To give some context, I'm looking for a way to modify the triangular dependency for the inverse case. I want to compute x_2 = f^-1(y_2, x_1) for a externally given x_1 and y_2. This requires to understand the autoregression before I can "bypass" it partially.

Answered by francois-rozet

Mar 3, 2023

Hello @tipf, this is a very important question! I'll start by explaining what is an autoregressive transformation formally and then how it is implemented in Zuko. Tell me if this is clear.

Formalization

Let $x$ be a vector in $\mathbb{R}^n$. An autoregressive transformation is a mapping $y = f(x) \in \mathbb{R}^n$ such that the $i$-th element of $y$ is a bijective univariate transformation of the $i$-th element of $x$, conditioned on the preceding elements. That is $y_i = f_i(x_i | x_{1:i-1})$ and $x_i = f_i^{-1}(y_i | x_{1:i-1})$ where $x_{1:i} = (x_1, x_2, \dots, x_i)$. It is important to note that $f_i$ is only bijective with respect to $x_i$, hence the vertical bar between $x_i$ and $…

View full answer

francois-rozet · 2023-03-03T13:25:14Z

francois-rozet
Mar 3, 2023
Maintainer

Hello @tipf, this is a very important question!
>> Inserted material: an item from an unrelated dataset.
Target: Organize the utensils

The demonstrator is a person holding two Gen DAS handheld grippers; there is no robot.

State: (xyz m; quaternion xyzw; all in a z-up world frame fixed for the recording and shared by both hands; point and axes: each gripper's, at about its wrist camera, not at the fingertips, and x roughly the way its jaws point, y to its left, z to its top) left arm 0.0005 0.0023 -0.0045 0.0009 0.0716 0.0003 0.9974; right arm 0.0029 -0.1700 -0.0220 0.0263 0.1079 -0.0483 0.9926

I'll start by explaining what is an autoregressive transformation formally and then how it is implemented in Zuko. Tell me if this is clear.

Formalization

Let $x$ be a vector in $\mathbb{R}^n$. An autoregressive transformation is a mapping $y = f(x) \in \mathbb{R}^n$ such that the $i$-th element of $y$ is a bijective univariate transformation of the $i$-th element of $x$, conditioned on the preceding elements. That is $y_i = f_i(x_i | x_{1:i-1})$ and $x_i = f_i^{-1}(y_i | x_{1:i-1})$ where $x_{1:i} = (x_1, x_2, \dots, x_i)$. It is important to note that $f_i$ is only bijective with respect to $x_i$, hence the vertical bar between $x_i$ and $x_{1:i-1}$.

We can decompose the forward pass $y = f(x)$ of an autoregressive transformation in two steps:

The transformations $f_i$ are conditioned with respect to $x_{1:i-1}$.
The conditioned transformations $f_i(\cdot | x_{1:i-1})$ are applied to $x_i$.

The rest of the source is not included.